19 Sept 2025 (modified: 08 Oct 2025)ICLR 2026 Conference SubmissionEveryoneRevisionsBibTeXCC BY 4.0
Keywords: Large Language Models, Recommender Systems, Explainable Recommendation, Debiased Recommender Systems
Abstract: Recommender systems often suffer from popularity bias, where items with high historical engagement ensure a dominant presence in the recommendation lists while equally relevant but less popular items (called niche items) remain under exposed towards majority of the users, thus impacting their reach within mainstream platforms. This bias arises partly due to the learning strategy of existing recommender models which display heavy reliance on interaction frequency and shallow contextual features that characterize any item, which fail to capture the true preferences of any users.

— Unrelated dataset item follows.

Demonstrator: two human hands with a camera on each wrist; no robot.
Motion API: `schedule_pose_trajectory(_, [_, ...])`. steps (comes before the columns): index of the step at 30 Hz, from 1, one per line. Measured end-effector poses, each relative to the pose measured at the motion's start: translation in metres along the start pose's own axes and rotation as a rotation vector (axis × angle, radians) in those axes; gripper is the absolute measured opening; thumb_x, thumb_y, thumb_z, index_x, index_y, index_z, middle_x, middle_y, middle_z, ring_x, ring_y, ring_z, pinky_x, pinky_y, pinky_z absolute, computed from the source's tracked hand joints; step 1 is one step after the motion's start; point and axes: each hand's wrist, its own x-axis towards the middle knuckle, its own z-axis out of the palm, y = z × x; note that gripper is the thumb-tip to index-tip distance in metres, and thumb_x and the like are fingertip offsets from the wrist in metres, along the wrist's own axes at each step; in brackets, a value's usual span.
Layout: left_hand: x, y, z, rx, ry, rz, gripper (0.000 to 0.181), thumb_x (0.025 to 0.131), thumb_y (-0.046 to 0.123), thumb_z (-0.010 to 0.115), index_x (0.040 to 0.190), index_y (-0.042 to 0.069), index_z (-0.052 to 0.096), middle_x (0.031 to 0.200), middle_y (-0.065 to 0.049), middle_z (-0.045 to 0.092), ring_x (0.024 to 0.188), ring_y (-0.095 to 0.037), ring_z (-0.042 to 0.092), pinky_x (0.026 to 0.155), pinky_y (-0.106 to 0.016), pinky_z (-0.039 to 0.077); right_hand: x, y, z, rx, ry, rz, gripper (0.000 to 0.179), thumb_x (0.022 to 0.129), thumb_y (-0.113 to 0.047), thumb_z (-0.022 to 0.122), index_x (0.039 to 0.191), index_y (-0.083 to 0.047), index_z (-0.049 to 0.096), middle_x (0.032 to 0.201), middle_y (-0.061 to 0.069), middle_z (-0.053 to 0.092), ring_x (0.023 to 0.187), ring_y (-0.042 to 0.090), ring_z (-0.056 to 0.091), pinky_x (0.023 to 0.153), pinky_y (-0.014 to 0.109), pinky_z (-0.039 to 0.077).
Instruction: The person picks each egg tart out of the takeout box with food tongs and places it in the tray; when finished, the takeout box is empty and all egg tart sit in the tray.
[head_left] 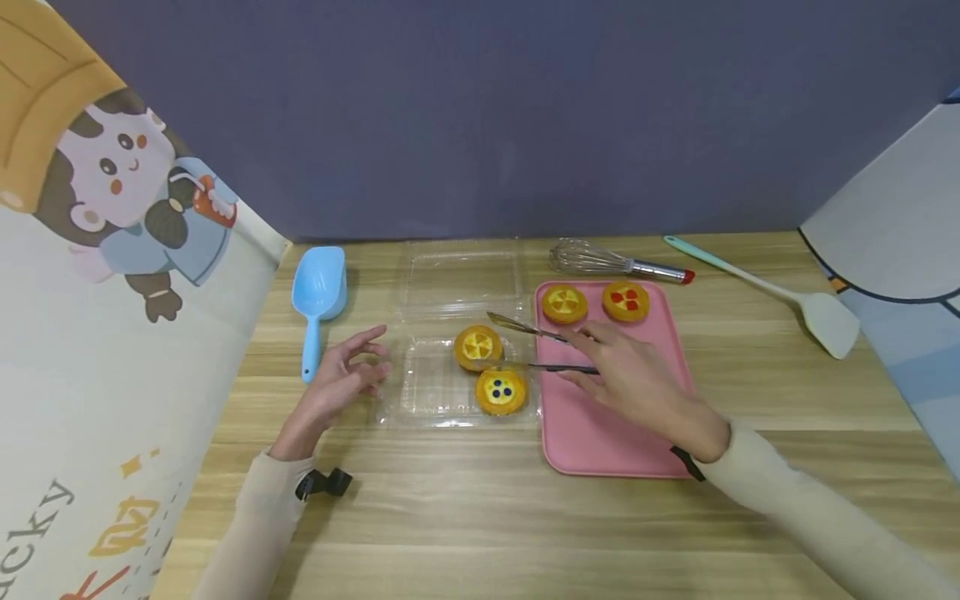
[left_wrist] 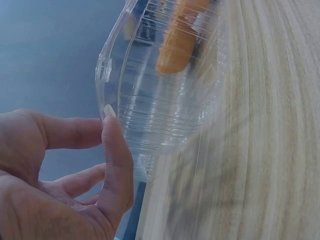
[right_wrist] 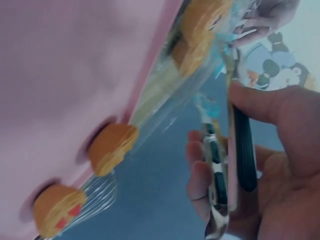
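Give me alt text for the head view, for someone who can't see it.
A right hand holds metal tongs near two fruit-topped tarts in an open clear plastic container; the left hand is beside it. Two more tarts sit on a pink tray.

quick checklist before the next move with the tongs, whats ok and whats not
1. Right hand holding the tongs: ok.
2. Lid of the clear container open: ok, laid back behind the base.
3. Room in the base: ok, its left part is bare beside two tarts.
4. Tongs clear of those tarts: cannot tell; they overlap one in the head view.
5. Left hand steadying the container: cannot tell; it's at the left edge, contact unclear.
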Motion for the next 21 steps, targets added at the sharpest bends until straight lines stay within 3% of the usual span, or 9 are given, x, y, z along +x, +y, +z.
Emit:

To address this, we propose Expl-Debias, a novel framework that leverages holistic explanations to enrich user–item preference modeling and mitigate popularity bias. Expl-Debias operates in two stages: (Stage-1) a base training phase that learns general user–item utility, and (Stage-2) a contrastive explanation-aware training phase that incorporates LLM-generated positive and negative explanations to explicitly guide relevance learning toward personally aligned items and away from popular yet irrelevant ones. Extensive experiments on three real-world datasets demonstrate that our approach significantly improves recommendation accuracy while substantially reducing popularity bias, outperforming state-of-the-art LLM recommendation and debiasing baselines. These results demonstrate that integrating contrastive explanations offers an effective new direction for mitigating popularity bias in recommendation by balancing the tradeoff occurring between the recommendation performance and the negative effect of popularity bias. We provide our code at https://anonymous.4open.science/r/Expl-Pop-Bias-089A/.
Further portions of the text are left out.